• What to produce: Restate word for word the lines of the data below, from the first through the one that has "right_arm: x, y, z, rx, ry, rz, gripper".
-- Opening Marker --
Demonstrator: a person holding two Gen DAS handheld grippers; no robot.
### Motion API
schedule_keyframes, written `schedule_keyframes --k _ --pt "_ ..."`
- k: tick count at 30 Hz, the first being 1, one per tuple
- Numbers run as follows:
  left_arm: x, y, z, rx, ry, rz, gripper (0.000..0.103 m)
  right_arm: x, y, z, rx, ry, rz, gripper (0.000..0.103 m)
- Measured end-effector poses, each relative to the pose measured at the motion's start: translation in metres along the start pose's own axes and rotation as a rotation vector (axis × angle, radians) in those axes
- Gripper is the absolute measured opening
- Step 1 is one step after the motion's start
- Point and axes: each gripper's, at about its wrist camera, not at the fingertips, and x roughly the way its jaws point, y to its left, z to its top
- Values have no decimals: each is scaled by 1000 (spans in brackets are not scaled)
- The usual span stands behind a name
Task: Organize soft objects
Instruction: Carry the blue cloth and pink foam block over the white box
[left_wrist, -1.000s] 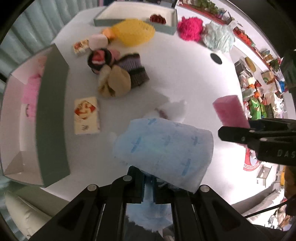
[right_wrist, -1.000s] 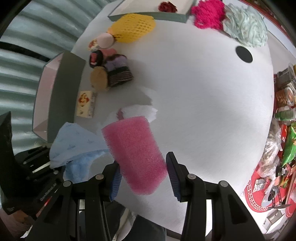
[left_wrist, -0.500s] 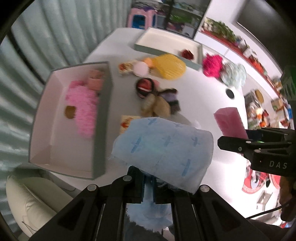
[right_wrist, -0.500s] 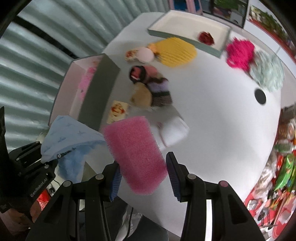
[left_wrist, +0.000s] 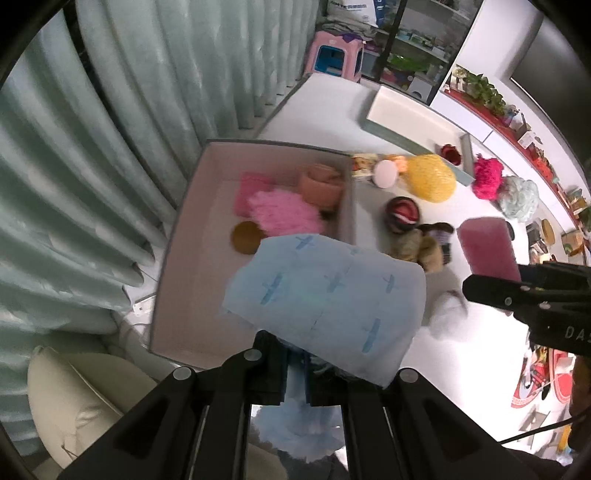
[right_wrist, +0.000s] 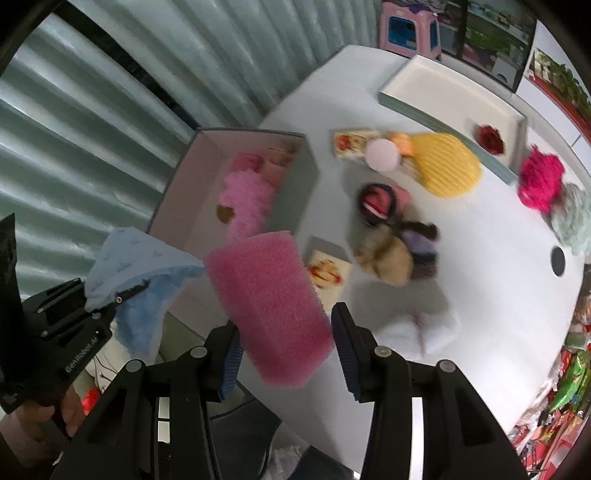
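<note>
My left gripper (left_wrist: 295, 363) is shut on a light blue cloth (left_wrist: 325, 295) and holds it in the air above the near corner of a grey box (left_wrist: 343, 206). The box holds a pink fluffy ball (left_wrist: 284, 214), a pink pad, a peach cup and a brown disc. My right gripper (right_wrist: 286, 354) is shut on a pink sponge (right_wrist: 269, 302), held in the air near the box (right_wrist: 295, 184); the sponge also shows in the left wrist view (left_wrist: 487, 247). The left gripper and blue cloth (right_wrist: 125, 258) show at the left of the right wrist view.
On the white table (right_wrist: 480, 277) lie a yellow mesh pouch (right_wrist: 447, 166), a heap of knitted things (right_wrist: 399, 240), a white soft item (right_wrist: 424, 328), picture cards (right_wrist: 328, 273), magenta (right_wrist: 539, 181) and pale green pompoms. A second tray (right_wrist: 443, 92) stands at the back. Curtains are on the left.
Both grippers have lifted and swung left toward the grey box, each keeping its load. The box interior has come into full view.
</note>
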Motion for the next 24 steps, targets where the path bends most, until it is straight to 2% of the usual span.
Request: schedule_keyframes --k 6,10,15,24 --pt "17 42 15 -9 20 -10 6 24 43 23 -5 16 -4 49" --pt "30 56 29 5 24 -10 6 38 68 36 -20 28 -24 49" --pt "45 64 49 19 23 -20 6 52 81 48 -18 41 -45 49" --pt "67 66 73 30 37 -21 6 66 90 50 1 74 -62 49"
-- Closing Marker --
• Solution to the exercise:
Demonstrator: a person holding two Gen DAS handheld grippers; no robot.
### Motion API
schedule_keyframes, written `schedule_keyframes --k _ --pt "_ ..."`
- k: tick count at 30 Hz, the first being 1, one per tuple
- Numbers run as follows:
  left_arm: x, y, z, rx, ry, rz, gripper (0.000..0.103 m)
  right_arm: x, y, z, rx, ry, rz, gripper (0.000..0.103 m)

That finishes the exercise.